:: WHAT YOU HAVE TO DO ::
Reprint all entries without any alteration.
※ ※ ※
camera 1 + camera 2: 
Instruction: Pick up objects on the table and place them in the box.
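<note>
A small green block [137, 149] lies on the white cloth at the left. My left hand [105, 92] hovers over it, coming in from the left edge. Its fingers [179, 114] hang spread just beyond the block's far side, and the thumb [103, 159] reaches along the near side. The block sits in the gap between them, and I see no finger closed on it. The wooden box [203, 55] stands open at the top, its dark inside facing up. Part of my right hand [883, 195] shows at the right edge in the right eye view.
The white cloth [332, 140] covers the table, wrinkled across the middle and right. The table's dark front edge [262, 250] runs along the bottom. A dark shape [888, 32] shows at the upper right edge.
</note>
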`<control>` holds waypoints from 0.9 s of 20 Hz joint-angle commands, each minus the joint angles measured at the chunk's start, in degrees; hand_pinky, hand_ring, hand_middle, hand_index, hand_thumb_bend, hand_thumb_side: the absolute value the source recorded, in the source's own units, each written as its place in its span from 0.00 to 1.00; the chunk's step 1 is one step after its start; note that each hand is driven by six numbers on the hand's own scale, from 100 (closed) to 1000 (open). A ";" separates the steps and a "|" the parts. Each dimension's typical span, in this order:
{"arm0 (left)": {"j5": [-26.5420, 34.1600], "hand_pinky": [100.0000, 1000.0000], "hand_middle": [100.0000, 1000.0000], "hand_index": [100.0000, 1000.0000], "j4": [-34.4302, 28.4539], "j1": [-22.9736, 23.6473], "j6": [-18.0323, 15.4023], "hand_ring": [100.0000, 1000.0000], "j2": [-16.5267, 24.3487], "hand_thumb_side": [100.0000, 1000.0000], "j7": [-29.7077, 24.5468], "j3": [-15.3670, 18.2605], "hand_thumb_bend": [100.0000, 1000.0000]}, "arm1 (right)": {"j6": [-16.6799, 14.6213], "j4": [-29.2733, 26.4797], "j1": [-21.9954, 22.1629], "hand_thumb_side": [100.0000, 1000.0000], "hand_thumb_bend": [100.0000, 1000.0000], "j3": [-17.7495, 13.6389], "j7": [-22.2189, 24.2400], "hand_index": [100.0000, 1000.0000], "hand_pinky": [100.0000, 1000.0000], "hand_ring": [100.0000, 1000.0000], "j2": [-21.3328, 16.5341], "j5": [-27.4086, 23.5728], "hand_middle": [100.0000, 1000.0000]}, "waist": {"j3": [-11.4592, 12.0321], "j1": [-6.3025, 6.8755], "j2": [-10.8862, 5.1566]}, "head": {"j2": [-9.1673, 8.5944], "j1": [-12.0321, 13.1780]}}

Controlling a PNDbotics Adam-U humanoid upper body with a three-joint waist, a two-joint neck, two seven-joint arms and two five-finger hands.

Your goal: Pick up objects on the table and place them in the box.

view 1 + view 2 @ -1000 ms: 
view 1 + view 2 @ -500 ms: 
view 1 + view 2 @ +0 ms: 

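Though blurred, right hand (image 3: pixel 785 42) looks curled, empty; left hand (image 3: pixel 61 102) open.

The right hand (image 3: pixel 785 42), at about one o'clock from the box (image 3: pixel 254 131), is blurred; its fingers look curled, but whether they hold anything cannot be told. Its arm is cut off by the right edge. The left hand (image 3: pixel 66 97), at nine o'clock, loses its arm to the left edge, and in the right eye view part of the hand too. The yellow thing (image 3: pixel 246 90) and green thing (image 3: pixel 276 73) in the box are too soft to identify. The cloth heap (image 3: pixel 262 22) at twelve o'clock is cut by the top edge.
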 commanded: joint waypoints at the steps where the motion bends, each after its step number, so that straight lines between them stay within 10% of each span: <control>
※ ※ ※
:: EXERCISE ANSWER ::
camera 1 + camera 2: 
Instruction: Pick up objects on the table and place them in the box.
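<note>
A small green block [137, 149] lies on the white cloth at the left. My left hand [105, 92] hovers over it, coming in from the left edge. Its fingers [179, 114] hang spread just beyond the block's far side, and the thumb [103, 159] reaches along the near side. The block sits in the gap between them, and I see no finger closed on it. The wooden box [203, 55] stands open at the top, its dark inside facing up. Part of my right hand [883, 195] shows at the right edge in the right eye view.
The white cloth [332, 140] covers the table, wrinkled across the middle and right. The table's dark front edge [262, 250] runs along the bottom. A dark shape [888, 32] shows at the upper right edge.
</note>
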`<control>` holds waypoints from 0.9 s of 20 Hz joint-angle commands, each minus the joint angles measured at the chunk's start, in degrees; hand_pinky, hand_ring, hand_middle, hand_index, hand_thumb_bend, hand_thumb_side: the absolute value the source recorded, in the source's own units, each written as its place in its span from 0.00 to 1.00; the chunk's step 1 is one step after its start; note that each hand is driven by six numbers on the hand's own scale, from 100 (closed) to 1000 (open). A ";" separates the steps and a "|" the parts. Each dimension's typical span, in this order:
{"arm0 (left)": {"j5": [-26.5420, 34.1600], "hand_pinky": [100.0000, 1000.0000], "hand_middle": [100.0000, 1000.0000], "hand_index": [100.0000, 1000.0000], "j4": [-34.4302, 28.4539], "j1": [-22.9736, 23.6473], "j6": [-18.0323, 15.4023], "hand_ring": [100.0000, 1000.0000], "j2": [-16.5267, 24.3487], "hand_thumb_side": [100.0000, 1000.0000], "j7": [-29.7077, 24.5468], "j3": [-15.3670, 18.2605], "hand_thumb_bend": [100.0000, 1000.0000]}, "arm1 (right)": {"j6": [-16.6799, 14.6213], "j4": [-29.2733, 26.4797], "j1": [-21.9954, 22.1629], "hand_thumb_side": [100.0000, 1000.0000], "hand_thumb_bend": [100.0000, 1000.0000], "j3": [-17.7495, 13.6389], "j7": [-22.2189, 24.2400], "hand_index": [100.0000, 1000.0000], "hand_pinky": [100.0000, 1000.0000], "hand_ring": [100.0000, 1000.0000], "j2": [-21.3328, 16.5341], "j5": [-27.4086, 23.5728], "hand_middle": [100.0000, 1000.0000]}, "waist": {"j3": [-11.4592, 12.0321], "j1": [-6.3025, 6.8755], "j2": [-10.8862, 5.1566]}, "head": {"j2": [-9.1673, 8.5944], "j1": [-12.0321, 13.1780]}}

Controlling a PNDbotics Adam-U humanoid upper body with a three-joint waist, a two-joint neck, two seven-joint arms and two five-finger hands.

Your goal: Pick up objects on the table and place them in the box.

view 1 + view 2 @ -1000 ms: 
view 1 + view 2 @ -500 ms: 
view 1 + view 2 @ +0 ms: 

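Though blurred, right hand (image 3: pixel 785 42) looks curled, empty; left hand (image 3: pixel 61 102) open.

The right hand (image 3: pixel 785 42), at about one o'clock from the box (image 3: pixel 254 131), is blurred; its fingers look curled, but whether they hold anything cannot be told. Its arm is cut off by the right edge. The left hand (image 3: pixel 66 97), at nine o'clock, loses its arm to the left edge, and in the right eye view part of the hand too. The yellow thing (image 3: pixel 246 90) and green thing (image 3: pixel 276 73) in the box are too soft to identify. The cloth heap (image 3: pixel 262 22) at twelve o'clock is cut by the top edge.
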 commanded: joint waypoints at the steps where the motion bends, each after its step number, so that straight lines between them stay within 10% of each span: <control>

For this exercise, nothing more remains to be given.